Job Archive feature is only available starting from RapidMiner AI Hub versions 9.10.4 and above.

Job Cleanup only considers archived jobs.

RapidMiner AI Hub uses the Job Archive feature to keep the working database tables small. Past jobs which are in a final state like FINISHED, ERROR, STOPPED or TIMEDOUT are automatically moved to dedicated archive database tables. In addition to the final state deciding if a job is being archived, the last update of a job is the second factor for it (see maxAge property).

By default, the Executions webinterface page will only show jobs which are pending, being executed or have not been archived yet.

To view archived jobs, press the Only archived executions checkbox in the web interface. The following image shows four jobs in the Job Archive, all of them being stopped or finished successfully. Archived jobs can only be viewed and not stopped again.

To change the behavior when and how frequently jobs are being archived, the following properties can be changed inside the file within the <rapidminer-home>/configuration folder of your RapidMiner Server home directory.

  1. jobservice.scheduled.archive.enabled: A boolean (true or false) value to determine if the Job Archive is enabled or disabled. By default, the Job Archive feature is enabled.

  2. jobservice.scheduled.archive.cronExpression: This property defines the point in time when the archiving will be executed with the help of a cron expression. By default, the archive task is configured to run every 5 minutes. It follows the cron pattern <second> <minute> <hour> <day> <month> <weekday>. So 0 */30 * * * * would run the job archive task every 30 minute whereas 0 0 0 * * * would run it daily.

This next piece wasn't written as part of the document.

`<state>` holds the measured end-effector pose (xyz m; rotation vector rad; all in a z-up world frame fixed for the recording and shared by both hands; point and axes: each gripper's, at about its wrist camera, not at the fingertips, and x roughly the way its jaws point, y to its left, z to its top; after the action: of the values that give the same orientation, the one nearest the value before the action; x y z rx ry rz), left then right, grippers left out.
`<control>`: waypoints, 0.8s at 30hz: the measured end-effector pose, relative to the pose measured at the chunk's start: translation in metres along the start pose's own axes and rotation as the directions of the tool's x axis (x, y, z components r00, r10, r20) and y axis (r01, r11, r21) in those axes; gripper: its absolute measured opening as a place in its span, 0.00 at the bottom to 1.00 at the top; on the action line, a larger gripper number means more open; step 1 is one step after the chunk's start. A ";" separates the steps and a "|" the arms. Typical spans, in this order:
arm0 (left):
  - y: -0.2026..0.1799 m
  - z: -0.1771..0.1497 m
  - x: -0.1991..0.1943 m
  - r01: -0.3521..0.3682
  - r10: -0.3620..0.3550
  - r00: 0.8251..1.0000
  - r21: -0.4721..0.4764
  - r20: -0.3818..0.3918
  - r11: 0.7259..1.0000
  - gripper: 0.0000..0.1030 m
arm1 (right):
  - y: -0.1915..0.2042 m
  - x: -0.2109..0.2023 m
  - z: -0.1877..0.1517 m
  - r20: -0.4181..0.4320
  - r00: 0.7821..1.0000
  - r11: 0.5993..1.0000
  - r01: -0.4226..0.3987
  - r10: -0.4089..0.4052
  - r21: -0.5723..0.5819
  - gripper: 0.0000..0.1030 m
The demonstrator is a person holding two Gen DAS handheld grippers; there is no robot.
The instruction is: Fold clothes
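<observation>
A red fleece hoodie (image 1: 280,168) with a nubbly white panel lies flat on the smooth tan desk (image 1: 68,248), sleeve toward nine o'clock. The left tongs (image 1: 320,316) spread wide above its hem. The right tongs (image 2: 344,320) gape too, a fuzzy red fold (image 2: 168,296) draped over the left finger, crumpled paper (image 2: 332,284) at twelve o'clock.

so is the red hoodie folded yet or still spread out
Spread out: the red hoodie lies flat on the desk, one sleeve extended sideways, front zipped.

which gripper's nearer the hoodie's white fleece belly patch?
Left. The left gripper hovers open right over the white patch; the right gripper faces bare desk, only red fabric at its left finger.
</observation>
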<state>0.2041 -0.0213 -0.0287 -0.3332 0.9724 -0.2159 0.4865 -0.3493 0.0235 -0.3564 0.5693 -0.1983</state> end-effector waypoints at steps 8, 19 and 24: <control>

  3. jobservice.scheduled.archive.maxAge: This property defines the maximum age of potential candidates for jobs to be archived in minutes in addition to the job being in a final state. By default, this value is set to 5 minutes. Set this to any arbitrary number greater than zero. Please note that the property value needs to reflect the execution time of the task itself (see cronExpression). If you like to archive all jobs which are older than 2 minutes, you also need to run the task at least every 2 minutes.